**EXERCISE**
Write out the data exactly, keeping every line.

**DATA PROVIDED**

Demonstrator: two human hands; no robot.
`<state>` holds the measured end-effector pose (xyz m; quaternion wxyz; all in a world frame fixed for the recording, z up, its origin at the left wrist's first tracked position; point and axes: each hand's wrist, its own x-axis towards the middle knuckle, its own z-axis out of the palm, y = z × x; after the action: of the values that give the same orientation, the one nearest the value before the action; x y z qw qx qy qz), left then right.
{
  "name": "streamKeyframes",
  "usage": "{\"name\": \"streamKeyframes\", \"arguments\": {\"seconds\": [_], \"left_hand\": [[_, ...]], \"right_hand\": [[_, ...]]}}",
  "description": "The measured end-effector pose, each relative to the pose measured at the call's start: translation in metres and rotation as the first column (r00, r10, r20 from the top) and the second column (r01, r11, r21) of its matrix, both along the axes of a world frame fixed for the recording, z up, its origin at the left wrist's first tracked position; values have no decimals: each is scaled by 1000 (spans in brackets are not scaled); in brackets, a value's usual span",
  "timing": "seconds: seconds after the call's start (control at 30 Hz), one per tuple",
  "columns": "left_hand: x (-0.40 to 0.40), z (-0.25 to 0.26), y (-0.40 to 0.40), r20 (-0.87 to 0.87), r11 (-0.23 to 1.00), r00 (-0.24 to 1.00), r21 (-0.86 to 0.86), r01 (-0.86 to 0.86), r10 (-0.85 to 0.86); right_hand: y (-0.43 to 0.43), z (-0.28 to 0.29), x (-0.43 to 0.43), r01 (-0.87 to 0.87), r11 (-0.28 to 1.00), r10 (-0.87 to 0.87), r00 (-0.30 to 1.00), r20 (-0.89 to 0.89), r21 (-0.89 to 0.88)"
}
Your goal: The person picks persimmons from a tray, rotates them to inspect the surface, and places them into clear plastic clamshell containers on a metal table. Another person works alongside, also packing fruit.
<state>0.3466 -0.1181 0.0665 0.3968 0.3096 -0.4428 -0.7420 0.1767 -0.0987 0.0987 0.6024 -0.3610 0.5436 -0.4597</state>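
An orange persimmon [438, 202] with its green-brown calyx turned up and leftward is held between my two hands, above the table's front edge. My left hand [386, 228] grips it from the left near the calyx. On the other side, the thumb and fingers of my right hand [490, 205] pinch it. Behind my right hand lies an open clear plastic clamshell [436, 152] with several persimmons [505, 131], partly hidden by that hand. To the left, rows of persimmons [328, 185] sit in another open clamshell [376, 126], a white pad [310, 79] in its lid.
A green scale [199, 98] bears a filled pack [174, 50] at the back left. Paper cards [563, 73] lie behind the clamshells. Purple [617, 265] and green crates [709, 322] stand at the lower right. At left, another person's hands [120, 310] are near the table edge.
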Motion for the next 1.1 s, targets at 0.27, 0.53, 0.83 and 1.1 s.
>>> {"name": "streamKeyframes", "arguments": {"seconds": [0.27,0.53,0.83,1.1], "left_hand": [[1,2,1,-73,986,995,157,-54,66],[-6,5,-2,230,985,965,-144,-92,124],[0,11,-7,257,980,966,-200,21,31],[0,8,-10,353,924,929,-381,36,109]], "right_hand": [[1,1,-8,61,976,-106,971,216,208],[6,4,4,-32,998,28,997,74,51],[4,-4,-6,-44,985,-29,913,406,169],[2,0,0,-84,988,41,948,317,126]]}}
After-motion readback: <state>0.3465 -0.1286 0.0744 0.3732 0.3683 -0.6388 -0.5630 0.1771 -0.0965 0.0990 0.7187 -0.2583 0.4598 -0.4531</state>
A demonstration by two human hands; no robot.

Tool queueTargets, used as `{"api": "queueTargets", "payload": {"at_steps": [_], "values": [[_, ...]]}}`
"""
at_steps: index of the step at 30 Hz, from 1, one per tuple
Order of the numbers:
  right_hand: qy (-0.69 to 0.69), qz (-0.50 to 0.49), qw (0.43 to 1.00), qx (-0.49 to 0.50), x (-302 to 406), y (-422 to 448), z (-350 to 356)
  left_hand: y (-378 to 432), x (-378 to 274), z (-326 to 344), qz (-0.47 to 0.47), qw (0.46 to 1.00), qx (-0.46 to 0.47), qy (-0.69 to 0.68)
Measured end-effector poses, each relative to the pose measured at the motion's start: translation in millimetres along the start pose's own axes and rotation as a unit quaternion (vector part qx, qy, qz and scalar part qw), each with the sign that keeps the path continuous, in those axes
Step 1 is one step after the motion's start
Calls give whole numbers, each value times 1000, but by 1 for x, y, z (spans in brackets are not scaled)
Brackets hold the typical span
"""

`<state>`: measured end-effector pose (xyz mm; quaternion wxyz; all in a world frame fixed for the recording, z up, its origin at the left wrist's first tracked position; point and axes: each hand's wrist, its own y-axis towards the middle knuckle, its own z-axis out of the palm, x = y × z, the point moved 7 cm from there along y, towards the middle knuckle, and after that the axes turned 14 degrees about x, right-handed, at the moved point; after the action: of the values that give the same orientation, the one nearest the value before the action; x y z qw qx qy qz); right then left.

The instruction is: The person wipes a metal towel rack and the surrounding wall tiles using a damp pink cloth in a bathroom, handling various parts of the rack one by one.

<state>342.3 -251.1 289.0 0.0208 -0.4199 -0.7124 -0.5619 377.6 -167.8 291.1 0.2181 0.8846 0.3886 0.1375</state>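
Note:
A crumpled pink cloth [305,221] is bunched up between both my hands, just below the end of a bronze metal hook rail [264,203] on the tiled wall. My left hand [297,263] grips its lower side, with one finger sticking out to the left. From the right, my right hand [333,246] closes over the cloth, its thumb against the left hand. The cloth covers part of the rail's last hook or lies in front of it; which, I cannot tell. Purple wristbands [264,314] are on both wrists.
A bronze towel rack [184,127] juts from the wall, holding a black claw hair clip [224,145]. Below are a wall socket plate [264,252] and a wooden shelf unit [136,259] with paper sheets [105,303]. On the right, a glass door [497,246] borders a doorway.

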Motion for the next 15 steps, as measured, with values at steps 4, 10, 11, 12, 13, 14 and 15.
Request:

**EXERCISE RESPONSE**
Demonstrator: two human hands; no robot.
`<state>` holds the measured end-effector pose (xyz m; quaternion wxyz; all in a world frame fixed for the recording, z up, its origin at the left wrist's first tracked position; point and axes: each hand's wrist, its own x-axis towards the middle knuckle, its own z-axis out of the palm, y = z × x; after the action: of the values that give the same orientation, the one nearest the value before the action; x y z qw qx qy qz), left then right.
{
  "name": "streamKeyframes",
  "usage": "{\"name\": \"streamKeyframes\", \"arguments\": {\"seconds\": [_], \"left_hand\": [[_, ...]], \"right_hand\": [[_, ...]]}}",
  "description": "The measured end-effector pose, each relative to the pose measured at the call's start: translation in metres and rotation as the first column (r00, r10, r20 from the top) and the second column (r01, r11, r21) of its matrix, both along the axes of a world frame fixed for the recording, z up, its origin at the left wrist's first tracked position; values have no decimals: each is scaled by 1000 (spans in brackets are not scaled); in brackets, a value's usual span",
  "timing": "seconds: seconds after the call's start (control at 30 Hz), one per tuple",
  "columns": "left_hand: x (-0.40 to 0.40), z (-0.25 to 0.26), y (-0.40 to 0.40), r20 (-0.87 to 0.87), r11 (-0.23 to 1.00), r00 (-0.24 to 1.00), r21 (-0.86 to 0.86), r01 (-0.86 to 0.86), r10 (-0.85 to 0.86); right_hand: y (-0.43 to 0.43), z (-0.28 to 0.29), x (-0.43 to 0.43), r01 (-0.87 to 0.87), r11 (-0.28 to 1.00), r10 (-0.87 to 0.87), r00 (-0.30 to 1.00), r20 (-0.89 to 0.89), r21 (-0.89 to 0.88)"
}
Your goal: The person picks persimmons from a tray, rotates them to inspect the surface, and places them into clear plastic clamshell containers on a metal table. Another person works alongside, also packing fruit.
<state>0.3466 -0.1181 0.0665 0.3968 0.3096 -0.4428 -0.7420 0.1767 -0.0987 0.0987 0.6024 -0.3610 0.5436 -0.4597</state>
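An orange persimmon [438, 202] with its green-brown calyx turned up and leftward is held between my two hands, above the table's front edge. My left hand [386, 228] grips it from the left near the calyx. On the other side, the thumb and fingers of my right hand [490, 205] pinch it. Behind my right hand lies an open clear plastic clamshell [436, 152] with several persimmons [505, 131], partly hidden by that hand. To the left, rows of persimmons [328, 185] sit in another open clamshell [376, 126], a white pad [310, 79] in its lid.
A green scale [199, 98] bears a filled pack [174, 50] at the back left. Paper cards [563, 73] lie behind the clamshells. Purple [617, 265] and green crates [709, 322] stand at the lower right. At left, another person's hands [120, 310] are near the table edge.
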Motion for the next 1.1 s, targets at 0.27, 0.53, 0.83 and 1.1 s.
>>> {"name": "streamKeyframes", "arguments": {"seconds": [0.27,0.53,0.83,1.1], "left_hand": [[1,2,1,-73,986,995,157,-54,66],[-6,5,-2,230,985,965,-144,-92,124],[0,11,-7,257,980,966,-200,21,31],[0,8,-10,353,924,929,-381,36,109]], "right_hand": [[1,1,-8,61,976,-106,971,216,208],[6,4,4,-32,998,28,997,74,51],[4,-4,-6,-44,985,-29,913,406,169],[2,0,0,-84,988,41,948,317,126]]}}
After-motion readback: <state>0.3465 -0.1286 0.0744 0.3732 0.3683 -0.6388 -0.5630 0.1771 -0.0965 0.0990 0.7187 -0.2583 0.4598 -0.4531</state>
A demonstration by two human hands; no robot.

Tool queueTargets, used as `{"api": "queueTargets", "payload": {"at_steps": [_], "values": [[_, ...]]}}`
"""
at_steps: index of the step at 30 Hz, from 1, one per tuple
Order of the numbers:
  right_hand: qy (-0.69 to 0.69), qz (-0.50 to 0.49), qw (0.43 to 1.00), qx (-0.49 to 0.50), x (-302 to 406), y (-422 to 448), z (-350 to 356)
  left_hand: y (-378 to 432), x (-378 to 274), z (-326 to 344), qz (-0.47 to 0.47), qw (0.46 to 1.00), qx (-0.46 to 0.47), qy (-0.69 to 0.68)
Measured end-effector poses, each relative to the pose measured at the motion's start: translation in millimetres along the start pose's own axes and rotation as a unit quaternion (vector part qx, qy, qz and scalar part qw), each with the sign that keeps the path continuous, in those axes
Step 1 is one step after the motion's start
Calls give whole numbers, each value times 1000, but by 1 for x, y, z (spans in brackets are not scaled)
Brackets hold the typical span
"""

`<state>`: measured end-effector pose (xyz mm; quaternion wxyz; all in a world frame fixed for the recording, z up, its origin at the left wrist's first tracked position; point and axes: each hand's wrist, its own y-axis towards the middle knuckle, its own z-axis out of the palm, x = y × z, the point moved 7 cm from there along y, towards the middle knuckle, and after that the axes turned 14 degrees about x, right-handed, at the moved point; after the action: of the values that give the same orientation, the one nearest the value before the action; x y z qw qx qy qz); right then left.

The instruction is: The person wipes a metal towel rack and the surrounding wall tiles using a damp pink cloth in a bathroom, handling various parts of the rack one by one.

<state>342.3 -251.1 289.0 0.0208 -0.4199 -0.7124 -0.5619 377.6 -167.8 291.1 0.2181 0.8846 0.3886 0.1375</state>
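Note:
A crumpled pink cloth [305,221] is bunched up between both my hands, just below the end of a bronze metal hook rail [264,203] on the tiled wall. My left hand [297,263] grips its lower side, with one finger sticking out to the left. From the right, my right hand [333,246] closes over the cloth, its thumb against the left hand. The cloth covers part of the rail's last hook or lies in front of it; which, I cannot tell. Purple wristbands [264,314] are on both wrists.
A bronze towel rack [184,127] juts from the wall, holding a black claw hair clip [224,145]. Below are a wall socket plate [264,252] and a wooden shelf unit [136,259] with paper sheets [105,303]. On the right, a glass door [497,246] borders a doorway.
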
Motion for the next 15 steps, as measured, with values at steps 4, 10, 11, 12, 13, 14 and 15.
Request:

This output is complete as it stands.